“Let’s make it to the top,” he panted.
Johnny shook his head; the strength for it was about all he had. Sam turned, tried the dune once more, but was down on his knees before he had gone a dozen feet. He slipped back through the deep sand.
Heat waves shimmered over the desert.
For a long time neither spoke. Then Johnny finally croaked. “So long, pal!”
Sam flopped a hand weakly in acknowledgment.
Minutes later, Johnny said, “Sam... that time in Louisville, when I beat the hotel out of six weeks’ rent... I wish I hadn’t done it...”
“What about the Hollenden in Miami?”
“We really didn’t have any money that time, but in Louisville, I had a hundred dollar bill pinned to my sock...”
“Huh?” Sam sat up. “You never told me...”
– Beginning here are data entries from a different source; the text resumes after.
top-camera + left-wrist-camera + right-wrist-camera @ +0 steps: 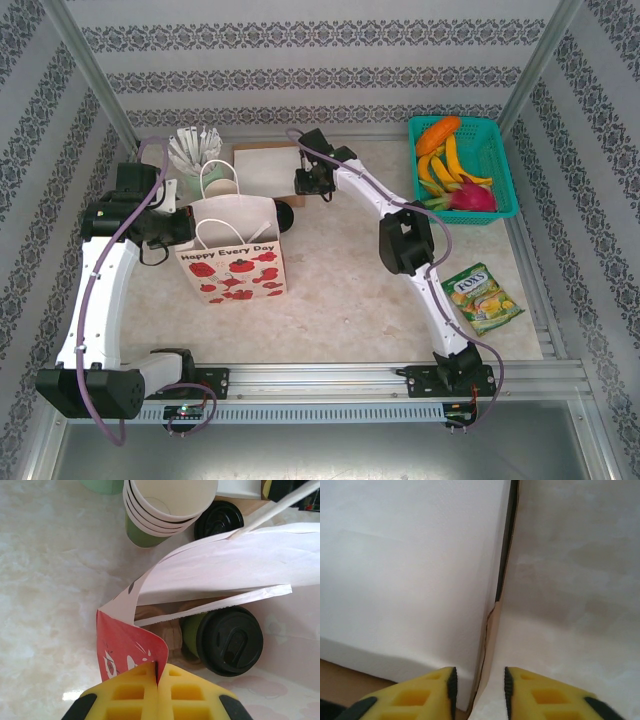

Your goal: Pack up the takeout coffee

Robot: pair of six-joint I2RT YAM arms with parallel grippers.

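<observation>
Shows white walls (320,60) with dark ornamental stripes, a pale marbled table (340,290), an aluminium rail (350,375) along its near edge.

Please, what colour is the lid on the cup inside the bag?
The lid is black, clearest in the left wrist view.

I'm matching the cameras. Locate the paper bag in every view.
Top external: paper bag upright, left of centre.
Left wrist: its open mouth across the middle, edge pinched in the left hand.
Right wrist: faces the white slab and table.
Shared landmark: cup stack behind the bag.
</observation>
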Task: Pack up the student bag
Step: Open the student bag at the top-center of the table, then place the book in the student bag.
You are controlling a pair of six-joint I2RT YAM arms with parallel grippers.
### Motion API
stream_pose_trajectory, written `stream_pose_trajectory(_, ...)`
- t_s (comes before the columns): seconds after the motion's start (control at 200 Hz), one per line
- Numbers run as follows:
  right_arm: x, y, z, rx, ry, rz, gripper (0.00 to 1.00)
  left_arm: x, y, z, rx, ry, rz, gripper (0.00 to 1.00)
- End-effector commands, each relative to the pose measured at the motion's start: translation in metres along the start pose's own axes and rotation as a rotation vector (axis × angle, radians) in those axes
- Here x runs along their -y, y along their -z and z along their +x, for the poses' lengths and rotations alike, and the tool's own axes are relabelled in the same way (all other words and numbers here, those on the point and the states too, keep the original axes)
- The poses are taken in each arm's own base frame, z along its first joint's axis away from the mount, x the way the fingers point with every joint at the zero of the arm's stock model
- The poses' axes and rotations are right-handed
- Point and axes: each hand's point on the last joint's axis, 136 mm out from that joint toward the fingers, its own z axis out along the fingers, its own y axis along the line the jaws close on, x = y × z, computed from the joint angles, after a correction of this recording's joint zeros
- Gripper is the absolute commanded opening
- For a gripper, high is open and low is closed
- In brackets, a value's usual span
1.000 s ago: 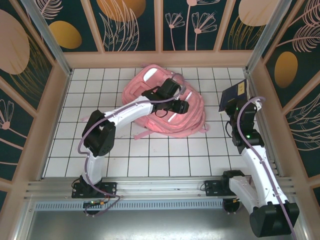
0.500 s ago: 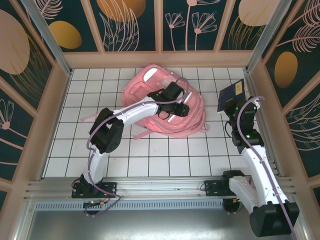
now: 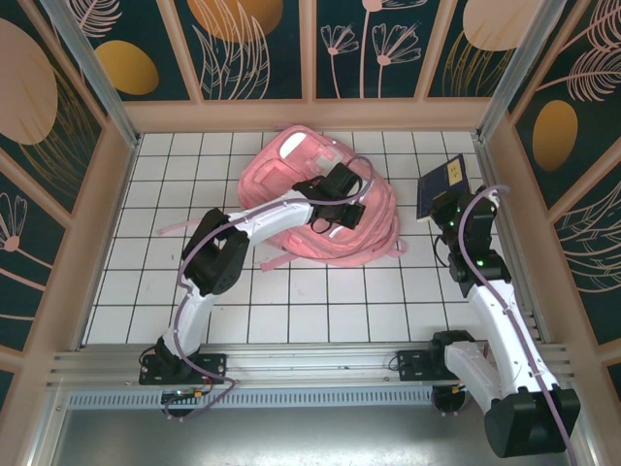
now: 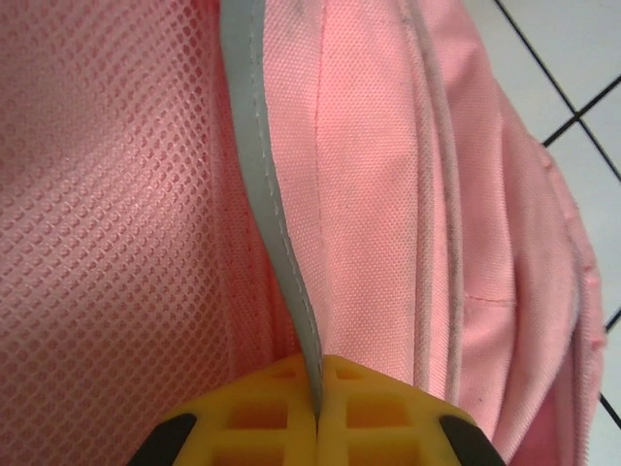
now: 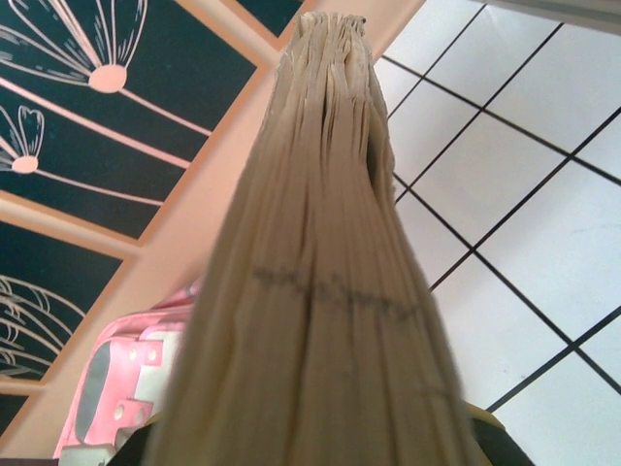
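Left end effector (image 4: pixel 317 398) pinches the student bag (image 4: pixel 388 194).

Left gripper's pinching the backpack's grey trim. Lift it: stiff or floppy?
Likely floppy: the pink backpack is soft woven fabric and mesh, so it should sag from the left gripper. The thin grey trim may slip or just tent locally.

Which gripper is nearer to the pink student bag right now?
Left. The left gripper is clamped on the student bag at its pale stripe, touching it; the right gripper stands apart to the bag's right, holding a book.
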Motion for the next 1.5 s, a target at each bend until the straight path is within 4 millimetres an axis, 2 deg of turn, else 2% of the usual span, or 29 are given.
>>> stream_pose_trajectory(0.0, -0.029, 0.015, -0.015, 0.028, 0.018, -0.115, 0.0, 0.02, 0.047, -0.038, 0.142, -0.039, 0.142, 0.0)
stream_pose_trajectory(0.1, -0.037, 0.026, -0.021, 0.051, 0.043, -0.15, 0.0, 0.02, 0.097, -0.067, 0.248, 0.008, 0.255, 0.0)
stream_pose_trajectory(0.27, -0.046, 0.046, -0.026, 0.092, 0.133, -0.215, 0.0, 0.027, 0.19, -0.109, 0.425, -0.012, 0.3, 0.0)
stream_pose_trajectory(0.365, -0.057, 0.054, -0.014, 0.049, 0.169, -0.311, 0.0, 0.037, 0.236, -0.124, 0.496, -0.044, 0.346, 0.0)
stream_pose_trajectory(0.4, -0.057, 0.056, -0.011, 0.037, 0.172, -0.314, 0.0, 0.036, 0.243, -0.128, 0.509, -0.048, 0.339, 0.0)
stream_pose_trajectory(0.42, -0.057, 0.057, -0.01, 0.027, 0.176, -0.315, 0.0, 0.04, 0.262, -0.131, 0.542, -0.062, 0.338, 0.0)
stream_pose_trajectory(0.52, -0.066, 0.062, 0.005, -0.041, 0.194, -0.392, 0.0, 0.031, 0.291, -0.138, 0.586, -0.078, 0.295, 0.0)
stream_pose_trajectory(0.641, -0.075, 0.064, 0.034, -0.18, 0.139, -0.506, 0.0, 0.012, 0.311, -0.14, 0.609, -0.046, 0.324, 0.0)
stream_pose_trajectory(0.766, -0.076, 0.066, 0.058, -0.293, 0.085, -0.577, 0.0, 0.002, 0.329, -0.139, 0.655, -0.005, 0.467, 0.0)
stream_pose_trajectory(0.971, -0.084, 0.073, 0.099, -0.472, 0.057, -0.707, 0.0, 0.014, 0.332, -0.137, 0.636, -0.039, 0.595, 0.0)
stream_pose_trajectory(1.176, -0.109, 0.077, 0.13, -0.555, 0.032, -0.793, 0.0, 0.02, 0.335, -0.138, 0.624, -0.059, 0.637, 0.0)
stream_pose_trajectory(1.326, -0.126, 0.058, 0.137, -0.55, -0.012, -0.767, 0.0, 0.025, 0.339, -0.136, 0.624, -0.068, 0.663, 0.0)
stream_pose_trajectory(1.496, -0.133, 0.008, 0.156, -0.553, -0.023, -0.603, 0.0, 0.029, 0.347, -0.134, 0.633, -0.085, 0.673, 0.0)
“I know. I thought I had a good one at Churchill Downs and figured to get us back in the chips. I put the hundred on the nag’s nose... It came in eighth.”
“Dammit, Johnny!” cried Sam. Then, “Hey...!” He scrambled to his feet. “Look — Johnny!”
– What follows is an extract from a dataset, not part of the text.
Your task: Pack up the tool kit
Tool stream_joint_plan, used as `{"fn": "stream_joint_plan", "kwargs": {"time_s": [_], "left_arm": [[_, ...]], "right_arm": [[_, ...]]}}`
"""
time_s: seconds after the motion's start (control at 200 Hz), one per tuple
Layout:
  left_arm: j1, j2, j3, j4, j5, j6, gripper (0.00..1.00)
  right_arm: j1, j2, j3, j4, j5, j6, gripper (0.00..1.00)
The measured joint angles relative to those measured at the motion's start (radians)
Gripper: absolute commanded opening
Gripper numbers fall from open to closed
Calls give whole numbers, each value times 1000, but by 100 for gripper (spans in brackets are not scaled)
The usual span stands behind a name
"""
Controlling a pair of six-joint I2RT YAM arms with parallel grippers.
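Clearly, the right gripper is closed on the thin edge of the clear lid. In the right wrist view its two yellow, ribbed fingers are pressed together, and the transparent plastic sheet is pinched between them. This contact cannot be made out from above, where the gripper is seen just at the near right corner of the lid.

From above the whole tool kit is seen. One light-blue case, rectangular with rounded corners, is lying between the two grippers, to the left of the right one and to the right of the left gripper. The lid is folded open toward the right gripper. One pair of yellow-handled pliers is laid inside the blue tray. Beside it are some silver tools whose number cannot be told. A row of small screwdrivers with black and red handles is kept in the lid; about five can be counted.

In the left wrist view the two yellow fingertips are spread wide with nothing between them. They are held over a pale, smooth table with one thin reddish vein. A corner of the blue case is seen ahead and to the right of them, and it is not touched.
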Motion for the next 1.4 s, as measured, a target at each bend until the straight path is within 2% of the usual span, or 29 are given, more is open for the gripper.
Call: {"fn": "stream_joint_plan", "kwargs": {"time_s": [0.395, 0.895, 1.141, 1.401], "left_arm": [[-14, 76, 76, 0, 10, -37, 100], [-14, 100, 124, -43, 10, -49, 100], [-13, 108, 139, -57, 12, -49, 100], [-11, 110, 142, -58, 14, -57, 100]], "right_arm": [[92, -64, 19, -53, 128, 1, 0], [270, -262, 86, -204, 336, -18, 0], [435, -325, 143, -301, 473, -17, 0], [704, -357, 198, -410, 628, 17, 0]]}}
Johnny raised himself, saw Sam standing and got up himself. “I guess we can go a little farther, eh?”
“Let’s go!”
They gained the top of the dune — and both cried out. An eighth of a mile below was a stream and beside the stream an Indian village; a populated village, consisting of twenty or more hogans.
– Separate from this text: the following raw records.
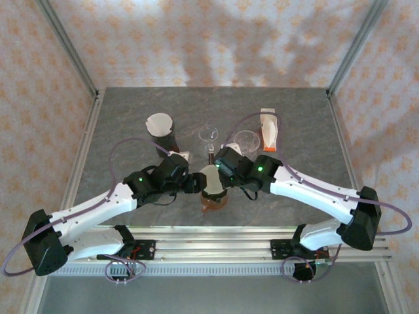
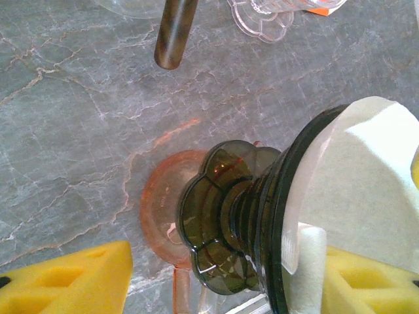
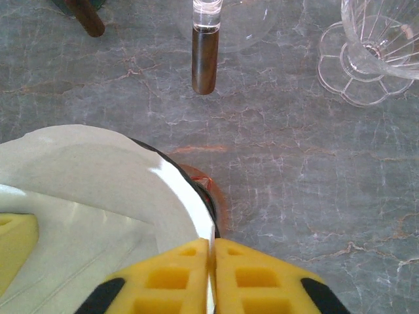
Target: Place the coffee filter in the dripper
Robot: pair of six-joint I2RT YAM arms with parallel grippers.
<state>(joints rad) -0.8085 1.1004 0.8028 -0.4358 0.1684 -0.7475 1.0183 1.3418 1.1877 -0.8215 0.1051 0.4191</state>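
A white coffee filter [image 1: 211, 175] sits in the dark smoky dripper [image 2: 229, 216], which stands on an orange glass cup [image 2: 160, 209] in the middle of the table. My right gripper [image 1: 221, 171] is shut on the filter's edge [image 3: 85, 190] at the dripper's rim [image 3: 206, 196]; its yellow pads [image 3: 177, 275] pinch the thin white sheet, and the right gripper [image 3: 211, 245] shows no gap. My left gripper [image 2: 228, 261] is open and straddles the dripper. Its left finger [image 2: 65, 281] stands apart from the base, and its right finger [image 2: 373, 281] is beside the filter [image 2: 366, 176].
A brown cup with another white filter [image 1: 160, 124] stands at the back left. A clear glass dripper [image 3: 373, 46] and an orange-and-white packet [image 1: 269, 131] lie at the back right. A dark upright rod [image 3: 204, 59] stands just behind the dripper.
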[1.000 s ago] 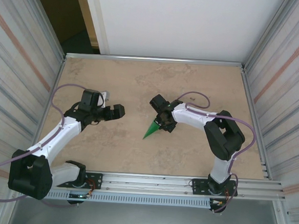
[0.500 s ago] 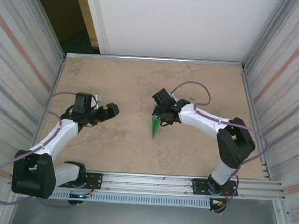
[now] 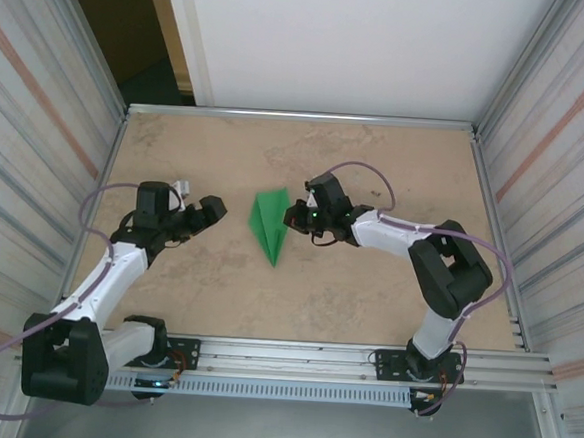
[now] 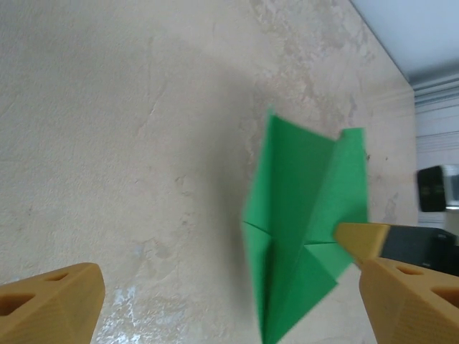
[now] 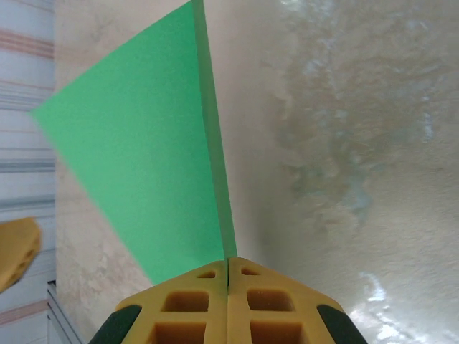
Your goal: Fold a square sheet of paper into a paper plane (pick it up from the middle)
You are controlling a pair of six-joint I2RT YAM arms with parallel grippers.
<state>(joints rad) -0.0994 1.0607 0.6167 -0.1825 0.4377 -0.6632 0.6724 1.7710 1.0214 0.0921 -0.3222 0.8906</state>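
— Top view?
— The paper plane (image 3: 269, 227) has its long axis running near-to-far. At its right edge the right gripper (image 3: 294, 217) pinches it; to its left, apart, the left gripper (image 3: 206, 215) is spread wide.
— Left wrist?
— It's ahead, toward the right finger.
— Right wrist?
— Jaws clamped on its fold.

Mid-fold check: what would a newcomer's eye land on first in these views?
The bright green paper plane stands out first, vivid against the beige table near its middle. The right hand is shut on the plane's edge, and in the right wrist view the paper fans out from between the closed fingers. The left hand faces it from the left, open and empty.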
Their fatigue fell away. They scrambled down the incline. They were a hundred yards from the village, when Johnny suddenly caught Sam’s arm and stopped. He nodded toward the Indian encampment.
Some sort of a ceremony was about to be enacted. The Indians, forty or fifty of them, were gathered in a square at the edge of the water. They were bedecked in native finery, their faces smeared with paint. A drum began pounding, then another and another. Several of the Indians began chanting.
“A war dance!” exclaimed Sam.
“Don’t be silly. The Indians haven’t been on the warpath in sixty years.”
“Are you sure?”
Johnny nodded. But there was a little frown on his forehead. Again they started toward the Indian group — now a frenzied group of chanting, dancing and stamping Indians.
They approached unseen, for the Indians — even the women and children on the outskirts — were enthralled by the dance. They were thirty feet away, when a sudden break in the square revealed what was going on inside. Sam Cragg cried out in horror.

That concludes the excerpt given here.